§ **What the exercise asks**
Repeat precisely the span of lines below that opens with the line containing "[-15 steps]" and closes with the line containing "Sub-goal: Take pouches", both included.

[Stored data entries]
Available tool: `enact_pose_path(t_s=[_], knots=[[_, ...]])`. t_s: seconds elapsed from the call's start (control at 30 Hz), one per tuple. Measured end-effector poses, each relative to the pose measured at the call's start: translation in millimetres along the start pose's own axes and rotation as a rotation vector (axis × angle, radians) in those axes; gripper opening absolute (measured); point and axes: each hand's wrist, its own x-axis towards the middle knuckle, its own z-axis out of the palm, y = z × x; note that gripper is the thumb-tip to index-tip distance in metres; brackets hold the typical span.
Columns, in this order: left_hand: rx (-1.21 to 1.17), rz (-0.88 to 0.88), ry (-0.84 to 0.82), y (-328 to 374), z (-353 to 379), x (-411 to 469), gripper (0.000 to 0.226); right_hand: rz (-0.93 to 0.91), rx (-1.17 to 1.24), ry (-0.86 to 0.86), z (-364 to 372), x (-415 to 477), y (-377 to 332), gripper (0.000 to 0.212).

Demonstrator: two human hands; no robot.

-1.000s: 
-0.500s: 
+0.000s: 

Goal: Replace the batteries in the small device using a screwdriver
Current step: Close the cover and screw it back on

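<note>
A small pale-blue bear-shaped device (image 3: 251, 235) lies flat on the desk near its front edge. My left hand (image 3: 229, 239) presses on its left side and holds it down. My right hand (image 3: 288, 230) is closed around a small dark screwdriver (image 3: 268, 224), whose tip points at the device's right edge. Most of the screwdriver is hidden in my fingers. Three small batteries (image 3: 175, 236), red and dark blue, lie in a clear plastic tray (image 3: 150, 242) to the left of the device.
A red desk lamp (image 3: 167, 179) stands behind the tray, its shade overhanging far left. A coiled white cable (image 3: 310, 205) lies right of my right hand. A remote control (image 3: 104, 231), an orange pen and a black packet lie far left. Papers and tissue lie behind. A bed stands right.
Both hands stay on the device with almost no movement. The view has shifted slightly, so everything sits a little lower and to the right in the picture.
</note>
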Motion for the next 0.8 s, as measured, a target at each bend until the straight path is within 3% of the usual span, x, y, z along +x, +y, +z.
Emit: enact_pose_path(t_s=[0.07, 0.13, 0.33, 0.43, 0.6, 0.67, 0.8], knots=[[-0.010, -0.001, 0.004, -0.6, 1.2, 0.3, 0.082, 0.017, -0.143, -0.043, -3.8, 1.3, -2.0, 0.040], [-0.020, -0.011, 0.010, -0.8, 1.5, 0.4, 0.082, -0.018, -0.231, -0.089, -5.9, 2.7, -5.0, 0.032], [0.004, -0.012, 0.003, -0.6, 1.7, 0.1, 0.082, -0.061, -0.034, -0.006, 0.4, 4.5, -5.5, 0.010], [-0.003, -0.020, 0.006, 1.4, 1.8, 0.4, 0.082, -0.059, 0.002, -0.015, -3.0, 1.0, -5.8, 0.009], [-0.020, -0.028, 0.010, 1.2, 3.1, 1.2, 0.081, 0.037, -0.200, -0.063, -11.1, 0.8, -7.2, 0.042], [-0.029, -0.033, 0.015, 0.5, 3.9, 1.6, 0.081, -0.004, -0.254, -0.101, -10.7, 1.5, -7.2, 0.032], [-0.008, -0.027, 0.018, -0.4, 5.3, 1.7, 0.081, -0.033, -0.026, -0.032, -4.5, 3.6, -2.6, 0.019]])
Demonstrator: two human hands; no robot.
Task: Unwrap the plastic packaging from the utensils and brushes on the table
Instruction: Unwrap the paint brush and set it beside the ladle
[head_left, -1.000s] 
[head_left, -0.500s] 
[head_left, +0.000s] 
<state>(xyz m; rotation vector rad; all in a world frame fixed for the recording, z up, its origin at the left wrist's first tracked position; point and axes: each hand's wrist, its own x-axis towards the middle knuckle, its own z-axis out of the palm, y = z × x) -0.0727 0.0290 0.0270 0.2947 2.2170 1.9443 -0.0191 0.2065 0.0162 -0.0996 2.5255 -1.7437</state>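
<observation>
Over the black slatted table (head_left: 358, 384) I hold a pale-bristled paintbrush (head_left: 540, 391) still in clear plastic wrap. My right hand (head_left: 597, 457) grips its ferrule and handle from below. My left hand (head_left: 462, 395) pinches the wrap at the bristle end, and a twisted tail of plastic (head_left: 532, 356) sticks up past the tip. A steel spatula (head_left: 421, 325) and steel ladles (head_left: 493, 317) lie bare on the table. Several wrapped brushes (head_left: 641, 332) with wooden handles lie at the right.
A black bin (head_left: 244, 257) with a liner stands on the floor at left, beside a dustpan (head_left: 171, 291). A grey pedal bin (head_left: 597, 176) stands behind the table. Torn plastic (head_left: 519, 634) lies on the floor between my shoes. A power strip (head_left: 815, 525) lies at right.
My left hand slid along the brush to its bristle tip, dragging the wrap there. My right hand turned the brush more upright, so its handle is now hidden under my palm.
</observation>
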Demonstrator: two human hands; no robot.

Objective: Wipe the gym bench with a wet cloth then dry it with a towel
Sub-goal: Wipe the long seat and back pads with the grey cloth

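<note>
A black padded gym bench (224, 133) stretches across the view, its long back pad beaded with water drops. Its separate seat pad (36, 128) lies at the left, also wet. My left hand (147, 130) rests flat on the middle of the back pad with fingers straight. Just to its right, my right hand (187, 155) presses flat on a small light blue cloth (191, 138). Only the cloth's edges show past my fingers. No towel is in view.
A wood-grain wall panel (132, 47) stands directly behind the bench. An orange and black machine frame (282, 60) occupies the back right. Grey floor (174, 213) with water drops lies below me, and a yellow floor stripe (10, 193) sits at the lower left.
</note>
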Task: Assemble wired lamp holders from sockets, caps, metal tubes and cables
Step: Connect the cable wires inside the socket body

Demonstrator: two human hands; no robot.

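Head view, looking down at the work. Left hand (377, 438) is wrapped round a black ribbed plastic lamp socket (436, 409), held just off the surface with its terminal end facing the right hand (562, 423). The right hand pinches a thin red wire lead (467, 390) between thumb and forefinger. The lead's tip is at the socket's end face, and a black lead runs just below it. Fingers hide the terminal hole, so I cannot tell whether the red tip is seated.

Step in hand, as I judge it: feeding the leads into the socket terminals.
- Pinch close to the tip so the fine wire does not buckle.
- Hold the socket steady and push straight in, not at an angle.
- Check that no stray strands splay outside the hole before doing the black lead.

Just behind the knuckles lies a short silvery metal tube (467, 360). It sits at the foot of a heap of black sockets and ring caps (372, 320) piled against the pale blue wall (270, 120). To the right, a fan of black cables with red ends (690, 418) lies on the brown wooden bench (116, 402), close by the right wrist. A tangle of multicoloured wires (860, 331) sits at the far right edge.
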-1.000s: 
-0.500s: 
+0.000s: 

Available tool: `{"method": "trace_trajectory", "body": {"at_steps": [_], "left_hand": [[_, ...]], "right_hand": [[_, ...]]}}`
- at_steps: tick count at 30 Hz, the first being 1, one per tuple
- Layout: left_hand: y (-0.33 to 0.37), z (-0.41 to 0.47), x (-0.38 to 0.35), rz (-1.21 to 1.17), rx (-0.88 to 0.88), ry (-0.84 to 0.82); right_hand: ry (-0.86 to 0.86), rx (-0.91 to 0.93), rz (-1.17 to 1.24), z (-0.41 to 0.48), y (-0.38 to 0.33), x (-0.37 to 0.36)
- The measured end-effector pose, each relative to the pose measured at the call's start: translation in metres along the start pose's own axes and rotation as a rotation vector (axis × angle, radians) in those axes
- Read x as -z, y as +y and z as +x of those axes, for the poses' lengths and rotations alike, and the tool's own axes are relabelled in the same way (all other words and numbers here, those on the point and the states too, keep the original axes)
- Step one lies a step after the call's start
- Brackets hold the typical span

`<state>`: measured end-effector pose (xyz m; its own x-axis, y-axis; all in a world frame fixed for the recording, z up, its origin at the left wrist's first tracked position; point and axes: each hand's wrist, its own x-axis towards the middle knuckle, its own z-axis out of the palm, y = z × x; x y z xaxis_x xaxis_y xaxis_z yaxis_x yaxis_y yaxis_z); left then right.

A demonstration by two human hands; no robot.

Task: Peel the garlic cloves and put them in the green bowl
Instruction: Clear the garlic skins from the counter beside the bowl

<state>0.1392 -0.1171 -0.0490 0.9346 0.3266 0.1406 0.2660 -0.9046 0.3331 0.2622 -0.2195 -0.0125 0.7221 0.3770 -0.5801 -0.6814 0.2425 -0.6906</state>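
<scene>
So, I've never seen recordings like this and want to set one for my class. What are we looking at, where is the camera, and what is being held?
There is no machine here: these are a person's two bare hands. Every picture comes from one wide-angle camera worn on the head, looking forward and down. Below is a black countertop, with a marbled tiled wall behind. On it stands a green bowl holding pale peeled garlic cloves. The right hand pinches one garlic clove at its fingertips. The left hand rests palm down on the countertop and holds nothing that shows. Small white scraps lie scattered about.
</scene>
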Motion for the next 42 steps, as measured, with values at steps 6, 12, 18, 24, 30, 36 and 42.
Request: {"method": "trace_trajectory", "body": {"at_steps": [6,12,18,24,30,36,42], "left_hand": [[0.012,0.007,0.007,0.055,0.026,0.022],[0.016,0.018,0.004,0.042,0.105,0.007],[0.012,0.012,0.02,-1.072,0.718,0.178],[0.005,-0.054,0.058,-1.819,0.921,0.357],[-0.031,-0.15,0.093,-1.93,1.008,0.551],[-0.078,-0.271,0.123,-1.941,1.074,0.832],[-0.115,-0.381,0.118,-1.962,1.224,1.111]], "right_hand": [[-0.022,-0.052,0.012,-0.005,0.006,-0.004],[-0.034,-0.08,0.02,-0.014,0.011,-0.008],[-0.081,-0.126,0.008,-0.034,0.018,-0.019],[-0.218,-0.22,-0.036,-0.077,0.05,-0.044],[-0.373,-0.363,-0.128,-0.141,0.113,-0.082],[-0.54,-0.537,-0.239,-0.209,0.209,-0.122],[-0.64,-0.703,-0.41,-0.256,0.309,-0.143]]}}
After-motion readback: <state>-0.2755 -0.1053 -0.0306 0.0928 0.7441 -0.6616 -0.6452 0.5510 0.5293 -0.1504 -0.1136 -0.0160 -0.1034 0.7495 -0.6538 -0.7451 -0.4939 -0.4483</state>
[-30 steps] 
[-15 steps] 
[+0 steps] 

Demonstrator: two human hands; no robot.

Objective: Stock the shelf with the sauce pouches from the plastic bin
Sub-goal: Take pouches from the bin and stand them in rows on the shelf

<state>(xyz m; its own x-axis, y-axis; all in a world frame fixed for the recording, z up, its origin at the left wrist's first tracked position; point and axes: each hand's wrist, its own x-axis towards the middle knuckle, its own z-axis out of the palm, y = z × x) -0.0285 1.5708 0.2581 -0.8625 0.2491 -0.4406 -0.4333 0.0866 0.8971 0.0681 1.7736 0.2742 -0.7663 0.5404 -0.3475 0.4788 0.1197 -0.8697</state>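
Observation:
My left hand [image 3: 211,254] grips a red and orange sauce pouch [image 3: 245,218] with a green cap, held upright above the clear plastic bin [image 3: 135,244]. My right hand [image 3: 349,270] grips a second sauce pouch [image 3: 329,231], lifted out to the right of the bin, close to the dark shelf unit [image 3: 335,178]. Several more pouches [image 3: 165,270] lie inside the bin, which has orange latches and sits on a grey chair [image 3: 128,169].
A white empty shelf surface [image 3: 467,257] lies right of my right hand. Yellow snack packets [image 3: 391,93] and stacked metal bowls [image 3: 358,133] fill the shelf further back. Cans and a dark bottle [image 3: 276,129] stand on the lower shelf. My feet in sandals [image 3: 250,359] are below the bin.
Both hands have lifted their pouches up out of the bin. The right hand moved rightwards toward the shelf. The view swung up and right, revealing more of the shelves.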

§ **Problem solution**
[-15 steps] 
[+0 steps] 

Demonstrator: two human hands; no robot.

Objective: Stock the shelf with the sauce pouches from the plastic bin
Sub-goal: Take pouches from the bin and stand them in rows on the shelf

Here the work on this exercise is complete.